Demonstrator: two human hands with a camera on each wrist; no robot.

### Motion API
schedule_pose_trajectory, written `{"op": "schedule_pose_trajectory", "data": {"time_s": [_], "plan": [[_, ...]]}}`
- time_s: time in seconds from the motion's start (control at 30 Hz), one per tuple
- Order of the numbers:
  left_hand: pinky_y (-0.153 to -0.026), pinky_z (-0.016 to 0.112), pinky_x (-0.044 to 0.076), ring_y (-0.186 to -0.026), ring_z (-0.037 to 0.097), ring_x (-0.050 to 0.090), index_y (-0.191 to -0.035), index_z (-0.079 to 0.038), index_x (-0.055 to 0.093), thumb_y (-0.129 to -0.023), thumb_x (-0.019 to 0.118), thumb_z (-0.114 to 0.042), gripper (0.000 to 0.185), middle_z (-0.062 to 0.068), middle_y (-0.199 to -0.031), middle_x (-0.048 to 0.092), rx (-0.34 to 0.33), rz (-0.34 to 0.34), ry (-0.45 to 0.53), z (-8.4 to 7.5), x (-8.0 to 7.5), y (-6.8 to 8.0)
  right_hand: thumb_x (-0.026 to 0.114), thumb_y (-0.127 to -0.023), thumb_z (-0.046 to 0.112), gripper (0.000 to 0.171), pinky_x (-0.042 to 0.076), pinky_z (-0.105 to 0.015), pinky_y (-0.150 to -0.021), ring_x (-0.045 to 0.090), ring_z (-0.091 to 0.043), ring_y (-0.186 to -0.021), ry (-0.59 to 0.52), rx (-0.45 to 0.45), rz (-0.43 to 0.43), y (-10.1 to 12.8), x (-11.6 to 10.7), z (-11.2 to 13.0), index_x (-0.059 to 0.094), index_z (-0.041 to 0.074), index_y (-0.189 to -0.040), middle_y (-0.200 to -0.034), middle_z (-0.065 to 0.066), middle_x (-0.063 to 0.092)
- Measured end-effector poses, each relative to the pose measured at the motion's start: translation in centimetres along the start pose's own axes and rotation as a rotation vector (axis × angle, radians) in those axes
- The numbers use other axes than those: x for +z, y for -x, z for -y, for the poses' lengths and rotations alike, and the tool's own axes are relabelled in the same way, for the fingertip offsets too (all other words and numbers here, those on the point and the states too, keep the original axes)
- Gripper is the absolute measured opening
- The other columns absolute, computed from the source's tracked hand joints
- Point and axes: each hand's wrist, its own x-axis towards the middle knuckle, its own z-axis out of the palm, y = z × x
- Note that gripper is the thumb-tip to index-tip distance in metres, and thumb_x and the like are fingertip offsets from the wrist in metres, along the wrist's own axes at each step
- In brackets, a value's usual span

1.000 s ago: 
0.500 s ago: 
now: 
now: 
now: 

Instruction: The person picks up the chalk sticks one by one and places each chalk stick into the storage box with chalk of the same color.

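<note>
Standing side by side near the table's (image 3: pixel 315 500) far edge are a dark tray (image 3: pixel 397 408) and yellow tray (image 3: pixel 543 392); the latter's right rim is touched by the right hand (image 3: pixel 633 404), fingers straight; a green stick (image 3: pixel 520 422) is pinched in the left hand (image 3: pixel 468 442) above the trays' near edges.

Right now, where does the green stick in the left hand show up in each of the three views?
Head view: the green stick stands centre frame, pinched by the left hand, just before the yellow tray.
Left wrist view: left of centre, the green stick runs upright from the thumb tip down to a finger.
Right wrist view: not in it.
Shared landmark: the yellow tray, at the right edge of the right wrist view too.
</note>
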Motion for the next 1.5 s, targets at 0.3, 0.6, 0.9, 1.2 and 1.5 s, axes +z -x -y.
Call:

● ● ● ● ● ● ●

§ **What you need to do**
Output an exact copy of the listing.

§ **Result**
Demonstrator: two human hands with a camera on each wrist; no robot.

### Motion API
schedule_pose_trajectory, written `{"op": "schedule_pose_trajectory", "data": {"time_s": [_], "plan": [[_, ...]]}}`
- time_s: time in seconds from the motion's start (control at 30 Hz), one per tuple
- Order of the numbers:
  left_hand: pinky_y (-0.153 to -0.026), pinky_z (-0.016 to 0.112), pinky_x (-0.044 to 0.076), ring_y (-0.186 to -0.026), ring_z (-0.037 to 0.097), ring_x (-0.050 to 0.090), index_y (-0.191 to -0.035), index_z (-0.079 to 0.038), index_x (-0.055 to 0.093), thumb_y (-0.129 to -0.023), thumb_x (-0.019 to 0.118), thumb_z (-0.114 to 0.042), gripper (0.000 to 0.185), middle_z (-0.062 to 0.068), middle_y (-0.199 to -0.031), middle_x (-0.048 to 0.092), rx (-0.34 to 0.33), rz (-0.34 to 0.34), ry (-0.45 to 0.53), z (-8.4 to 7.5), x (-8.0 to 7.5), y (-6.8 to 8.0)
  right_hand: thumb_x (-0.026 to 0.114), thumb_y (-0.127 to -0.023), thumb_z (-0.046 to 0.112), gripper (0.000 to 0.171), pinky_x (-0.042 to 0.076), pinky_z (-0.105 to 0.015), pinky_y (-0.150 to -0.021), ring_x (-0.045 to 0.090), ring_z (-0.091 to 0.043), ring_y (-0.186 to -0.021), ry (-0.59 to 0.52), rx (-0.45 to 0.45), rz (-0.43 to 0.43), y (-10.1 to 12.8), x (-11.6 to 10.7), z (-11.2 to 13.0), index_x (-0.059 to 0.094), index_z (-0.041 to 0.074), index_y (-0.189 to -0.040), middle_y (-0.200 to -0.034), middle_z (-0.065 to 0.066), middle_x (-0.063 to 0.092)
- Measured end-effector poses, each relative to the pose measured at the motion's start: translation in centimetres along the start pose's own axes and rotation as a rotation vector (axis × angle, radians) in those axes
- The numbers use other axes than those: x for +z, y for -x, z for -y, for the poses' lengths and rotations alike, and the tool's own axes are relabelled in the same way, for the fingertip offsets too (all other words and numbers here, those on the point and the states too, keep the original axes)
- Gripper is the absolute measured opening
- The other columns absolute, computed from the source's tracked hand joints
- Point and axes: each hand's wrist, its own x-axis towards the middle knuckle, its own z-axis out of the palm, y = z × x
- Note that gripper is the thumb-tip to index-tip distance in metres, and thumb_x and the like are fingertip offsets from the wrist in metres, along the wrist's own axes at each step
- In brackets, a value's usual span

1.000 s ago: 
0.500 s ago: 
now: 
now: 
now: 

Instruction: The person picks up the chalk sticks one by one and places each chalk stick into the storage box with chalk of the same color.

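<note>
Standing side by side near the table's (image 3: pixel 315 500) far edge are a dark tray (image 3: pixel 397 408) and yellow tray (image 3: pixel 543 392); the latter's right rim is touched by the right hand (image 3: pixel 633 404), fingers straight; a green stick (image 3: pixel 520 422) is pinched in the left hand (image 3: pixel 468 442) above the trays' near edges.

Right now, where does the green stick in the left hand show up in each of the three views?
Head view: the green stick stands centre frame, pinched by the left hand, just before the yellow tray.
Left wrist view: left of centre, the green stick runs upright from the thumb tip down to a finger.
Right wrist view: not in it.
Shared landmark: the yellow tray, at the right edge of the right wrist view too.
</note>
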Motion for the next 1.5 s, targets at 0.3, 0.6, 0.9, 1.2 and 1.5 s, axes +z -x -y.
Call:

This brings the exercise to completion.